Copy out the entries exactly, from the first line to the last.

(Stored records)
-=-=-
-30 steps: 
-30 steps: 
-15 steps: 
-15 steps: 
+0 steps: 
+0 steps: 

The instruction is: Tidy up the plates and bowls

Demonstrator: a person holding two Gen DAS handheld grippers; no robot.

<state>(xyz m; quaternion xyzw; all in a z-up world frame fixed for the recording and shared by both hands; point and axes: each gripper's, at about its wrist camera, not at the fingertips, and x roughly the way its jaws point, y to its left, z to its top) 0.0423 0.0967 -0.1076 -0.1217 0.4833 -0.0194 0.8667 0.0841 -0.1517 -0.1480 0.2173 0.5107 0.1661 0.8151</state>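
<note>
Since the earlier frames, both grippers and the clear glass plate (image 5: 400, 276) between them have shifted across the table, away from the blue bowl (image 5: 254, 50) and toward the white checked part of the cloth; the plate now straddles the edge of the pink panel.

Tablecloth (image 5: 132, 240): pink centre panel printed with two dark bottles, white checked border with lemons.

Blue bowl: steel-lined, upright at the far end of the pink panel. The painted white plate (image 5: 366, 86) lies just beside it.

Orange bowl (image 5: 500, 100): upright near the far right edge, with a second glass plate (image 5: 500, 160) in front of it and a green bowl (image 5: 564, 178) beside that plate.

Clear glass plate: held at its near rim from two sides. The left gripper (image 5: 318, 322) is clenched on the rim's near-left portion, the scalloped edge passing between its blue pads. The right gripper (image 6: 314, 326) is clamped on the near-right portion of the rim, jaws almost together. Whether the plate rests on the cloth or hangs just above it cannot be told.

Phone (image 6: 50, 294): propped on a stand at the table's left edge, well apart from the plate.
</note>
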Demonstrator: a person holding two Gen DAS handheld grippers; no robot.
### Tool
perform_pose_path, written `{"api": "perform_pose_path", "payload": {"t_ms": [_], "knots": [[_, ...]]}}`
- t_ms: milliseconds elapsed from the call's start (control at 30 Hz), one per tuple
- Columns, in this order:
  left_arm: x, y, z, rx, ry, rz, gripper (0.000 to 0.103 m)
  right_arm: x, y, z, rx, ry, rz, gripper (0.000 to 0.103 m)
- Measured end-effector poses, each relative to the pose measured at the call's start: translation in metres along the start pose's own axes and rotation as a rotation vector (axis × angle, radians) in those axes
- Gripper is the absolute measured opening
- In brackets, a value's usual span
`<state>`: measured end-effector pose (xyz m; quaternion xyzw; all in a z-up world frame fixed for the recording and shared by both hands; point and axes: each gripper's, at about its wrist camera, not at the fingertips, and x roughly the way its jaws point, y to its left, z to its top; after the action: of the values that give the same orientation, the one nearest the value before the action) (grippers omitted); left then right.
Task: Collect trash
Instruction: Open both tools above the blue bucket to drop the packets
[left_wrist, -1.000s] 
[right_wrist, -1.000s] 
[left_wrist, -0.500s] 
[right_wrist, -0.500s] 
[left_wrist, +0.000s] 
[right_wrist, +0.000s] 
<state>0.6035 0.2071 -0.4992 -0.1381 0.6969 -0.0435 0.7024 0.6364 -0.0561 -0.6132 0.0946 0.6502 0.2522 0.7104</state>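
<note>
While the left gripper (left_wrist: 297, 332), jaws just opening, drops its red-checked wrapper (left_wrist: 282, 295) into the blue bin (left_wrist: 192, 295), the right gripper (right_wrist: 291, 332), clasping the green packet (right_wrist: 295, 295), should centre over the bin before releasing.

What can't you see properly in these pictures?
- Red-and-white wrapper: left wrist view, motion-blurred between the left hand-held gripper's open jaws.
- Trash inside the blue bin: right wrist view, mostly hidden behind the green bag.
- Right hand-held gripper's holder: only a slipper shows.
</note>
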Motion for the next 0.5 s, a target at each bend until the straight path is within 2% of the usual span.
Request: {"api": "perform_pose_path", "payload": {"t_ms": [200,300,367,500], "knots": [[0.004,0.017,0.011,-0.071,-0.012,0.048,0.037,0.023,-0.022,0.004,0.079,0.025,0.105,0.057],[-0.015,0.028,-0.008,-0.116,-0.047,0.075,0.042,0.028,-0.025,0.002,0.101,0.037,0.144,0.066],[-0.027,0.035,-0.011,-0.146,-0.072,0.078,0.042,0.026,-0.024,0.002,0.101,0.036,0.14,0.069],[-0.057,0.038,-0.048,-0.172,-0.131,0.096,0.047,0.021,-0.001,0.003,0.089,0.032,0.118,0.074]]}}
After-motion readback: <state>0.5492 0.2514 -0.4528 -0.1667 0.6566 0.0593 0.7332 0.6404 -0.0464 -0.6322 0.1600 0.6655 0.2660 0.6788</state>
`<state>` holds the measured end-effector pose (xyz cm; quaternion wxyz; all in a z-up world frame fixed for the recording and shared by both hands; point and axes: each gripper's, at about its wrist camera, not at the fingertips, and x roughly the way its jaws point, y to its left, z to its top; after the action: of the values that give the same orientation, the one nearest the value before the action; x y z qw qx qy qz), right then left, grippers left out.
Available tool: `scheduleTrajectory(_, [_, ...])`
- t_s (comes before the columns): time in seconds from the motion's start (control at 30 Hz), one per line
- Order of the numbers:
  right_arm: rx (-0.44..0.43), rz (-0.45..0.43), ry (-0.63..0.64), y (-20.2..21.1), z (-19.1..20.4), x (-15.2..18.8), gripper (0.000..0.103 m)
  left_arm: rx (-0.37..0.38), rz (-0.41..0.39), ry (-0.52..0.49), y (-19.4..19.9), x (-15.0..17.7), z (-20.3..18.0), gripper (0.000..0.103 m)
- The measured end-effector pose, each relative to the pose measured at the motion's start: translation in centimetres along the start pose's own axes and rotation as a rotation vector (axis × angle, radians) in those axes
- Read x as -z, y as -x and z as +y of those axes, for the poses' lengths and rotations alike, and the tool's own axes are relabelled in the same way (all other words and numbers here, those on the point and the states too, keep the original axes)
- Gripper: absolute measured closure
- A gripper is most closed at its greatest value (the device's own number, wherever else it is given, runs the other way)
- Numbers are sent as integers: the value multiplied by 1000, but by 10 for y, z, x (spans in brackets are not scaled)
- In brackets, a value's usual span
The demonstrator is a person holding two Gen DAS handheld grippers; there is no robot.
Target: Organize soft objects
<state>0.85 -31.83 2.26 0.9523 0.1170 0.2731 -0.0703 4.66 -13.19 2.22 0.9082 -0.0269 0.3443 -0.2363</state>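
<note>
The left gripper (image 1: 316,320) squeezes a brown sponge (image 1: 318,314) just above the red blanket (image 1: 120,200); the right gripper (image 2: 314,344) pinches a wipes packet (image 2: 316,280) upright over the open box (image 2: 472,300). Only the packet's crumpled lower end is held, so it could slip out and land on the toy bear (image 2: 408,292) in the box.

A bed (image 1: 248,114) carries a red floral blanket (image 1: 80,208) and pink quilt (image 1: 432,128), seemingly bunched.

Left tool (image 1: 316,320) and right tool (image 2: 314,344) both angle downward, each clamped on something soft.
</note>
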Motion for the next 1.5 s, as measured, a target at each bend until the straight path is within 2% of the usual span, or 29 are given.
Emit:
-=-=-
### ANSWER BELOW
-30 steps: 
-30 steps: 
-15 steps: 
-15 steps: 
+0 steps: 
+0 steps: 

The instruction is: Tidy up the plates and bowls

Demonstrator: a person holding two Gen DAS handheld grippers; no robot.

<state>(xyz m; quaternion xyzw; all in a z-up world frame fixed for the recording and shared by both hands; point and axes: each gripper's, at about its wrist camera, not at the fingertips, and x roughly the way its jaws point, y to its left, z to its top) 0.0423 0.0967 -0.1076 -0.1217 0.4833 -0.0194 0.8667 0.0841 -0.1517 -0.1480 0.2173 0.5107 0.1661 0.8151</state>
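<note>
Since the earlier frames, both grippers and the clear glass plate (image 5: 400, 276) between them have shifted across the table, away from the blue bowl (image 5: 254, 50) and toward the white checked part of the cloth; the plate now straddles the edge of the pink panel.

Tablecloth (image 5: 132, 240): pink centre panel printed with two dark bottles, white checked border with lemons.

Blue bowl: steel-lined, upright at the far end of the pink panel. The painted white plate (image 5: 366, 86) lies just beside it.

Orange bowl (image 5: 500, 100): upright near the far right edge, with a second glass plate (image 5: 500, 160) in front of it and a green bowl (image 5: 564, 178) beside that plate.

Clear glass plate: held at its near rim from two sides. The left gripper (image 5: 318, 322) is clenched on the rim's near-left portion, the scalloped edge passing between its blue pads. The right gripper (image 6: 314, 326) is clamped on the near-right portion of the rim, jaws almost together. Whether the plate rests on the cloth or hangs just above it cannot be told.

Phone (image 6: 50, 294): propped on a stand at the table's left edge, well apart from the plate.
</note>
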Demonstrator: a person holding two Gen DAS handheld grippers; no robot.
### Tool
perform_pose_path, written `{"api": "perform_pose_path", "payload": {"t_ms": [_], "knots": [[_, ...]]}}`
- t_ms: milliseconds elapsed from the call's start (control at 30 Hz), one per tuple
- Columns, in this order:
  left_arm: x, y, z, rx, ry, rz, gripper (0.000 to 0.103 m)
  right_arm: x, y, z, rx, ry, rz, gripper (0.000 to 0.103 m)
- Measured end-effector poses, each relative to the pose measured at the call's start: translation in metres along the start pose's own axes and rotation as a rotation vector (axis × angle, radians) in those axes
- Gripper is the absolute measured opening
- In brackets, a value's usual span
`<state>`: measured end-effector pose (xyz m; quaternion xyzw; all in a z-up world frame fixed for the recording and shared by both hands; point and axes: each gripper's, at about its wrist camera, not at the fingertips, and x roughly the way its jaws point, y to its left, z to its top; after the action: of the values that give the same orientation, the one nearest the value before the action) (grippers omitted); left then right.
Task: Collect trash
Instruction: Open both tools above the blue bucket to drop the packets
[left_wrist, -1.000s] 
[right_wrist, -1.000s] 
[left_wrist, -0.500s] 
[right_wrist, -0.500s] 
[left_wrist, +0.000s] 
[right_wrist, +0.000s] 
<state>0.6035 0.2071 -0.4992 -0.1381 0.6969 -0.0435 0.7024 0.6364 -0.0561 -0.6132 0.0946 0.6502 0.2522 0.7104</state>
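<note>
While the left gripper (left_wrist: 297, 332), jaws just opening, drops its red-checked wrapper (left_wrist: 282, 295) into the blue bin (left_wrist: 192, 295), the right gripper (right_wrist: 291, 332), clasping the green packet (right_wrist: 295, 295), should centre over the bin before releasing.

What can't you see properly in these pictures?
- Red-and-white wrapper: left wrist view, motion-blurred between the left hand-held gripper's open jaws.
- Trash inside the blue bin: right wrist view, mostly hidden behind the green bag.
- Right hand-held gripper's holder: only a slipper shows.
</note>
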Motion for the next 0.5 s, a target at each bend until the straight path is within 2% of the usual span.
Request: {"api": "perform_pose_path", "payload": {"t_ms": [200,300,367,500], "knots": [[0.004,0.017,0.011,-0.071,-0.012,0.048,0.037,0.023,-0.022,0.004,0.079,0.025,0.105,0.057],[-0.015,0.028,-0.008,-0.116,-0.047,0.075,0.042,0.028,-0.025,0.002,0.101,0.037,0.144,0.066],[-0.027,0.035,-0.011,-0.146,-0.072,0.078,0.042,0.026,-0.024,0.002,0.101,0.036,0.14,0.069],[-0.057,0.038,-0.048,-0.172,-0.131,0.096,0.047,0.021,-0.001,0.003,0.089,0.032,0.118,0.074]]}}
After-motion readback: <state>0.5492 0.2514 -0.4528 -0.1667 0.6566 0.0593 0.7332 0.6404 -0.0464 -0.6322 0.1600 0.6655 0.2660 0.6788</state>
`<state>` holds the measured end-effector pose (xyz cm; quaternion wxyz; all in a z-up world frame fixed for the recording and shared by both hands; point and axes: each gripper's, at about its wrist camera, not at the fingertips, and x roughly the way its jaws point, y to its left, z to its top; after the action: of the values that give the same orientation, the one nearest the value before the action; x y z qw qx qy qz), right then left, grippers left out.
Available tool: `scheduleTrajectory(_, [_, ...])`
- t_s (comes before the columns): time in seconds from the motion's start (control at 30 Hz), one per line
- Order of the numbers:
  right_arm: rx (-0.44..0.43), rz (-0.45..0.43), ry (-0.63..0.64), y (-20.2..21.1), z (-19.1..20.4), x (-15.2..18.8), gripper (0.000..0.103 m)
  left_arm: rx (-0.37..0.38), rz (-0.41..0.39), ry (-0.52..0.49), y (-19.4..19.9), x (-15.0..17.7), z (-20.3..18.0), gripper (0.000..0.103 m)
- The measured end-effector pose, each relative to the pose measured at the motion's start: translation in centimetres along the start pose's own axes and rotation as a rotation vector (axis × angle, radians) in those axes
- Read x as -z, y as -x and z as +y of those axes, for the poses' lengths and rotations alike, and the tool's own axes are relabelled in the same way (all other words and numbers here, those on the point and the states too, keep the original axes)
- Gripper: absolute measured closure
- A gripper is most closed at its greatest value (the device's own number, wherever else it is given, runs the other way)
- Numbers are sent as integers: the value multiplied by 1000, but by 10 for y, z, x (spans in brackets are not scaled)
- In brackets, a value's usual span
The demonstrator is a person holding two Gen DAS handheld grippers; there is no robot.
Target: Organize soft objects
<state>0.85 -31.83 2.26 0.9523 0.1170 0.2731 -0.0703 4.66 -13.19 2.22 0.9082 -0.0269 0.3443 -0.2363</state>
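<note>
The left gripper (image 1: 316,320) squeezes a brown sponge (image 1: 318,314) just above the red blanket (image 1: 120,200); the right gripper (image 2: 314,344) pinches a wipes packet (image 2: 316,280) upright over the open box (image 2: 472,300). Only the packet's crumpled lower end is held, so it could slip out and land on the toy bear (image 2: 408,292) in the box.

A bed (image 1: 248,114) carries a red floral blanket (image 1: 80,208) and pink quilt (image 1: 432,128), seemingly bunched.

Left tool (image 1: 316,320) and right tool (image 2: 314,344) both angle downward, each clamped on something soft.
</note>
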Motion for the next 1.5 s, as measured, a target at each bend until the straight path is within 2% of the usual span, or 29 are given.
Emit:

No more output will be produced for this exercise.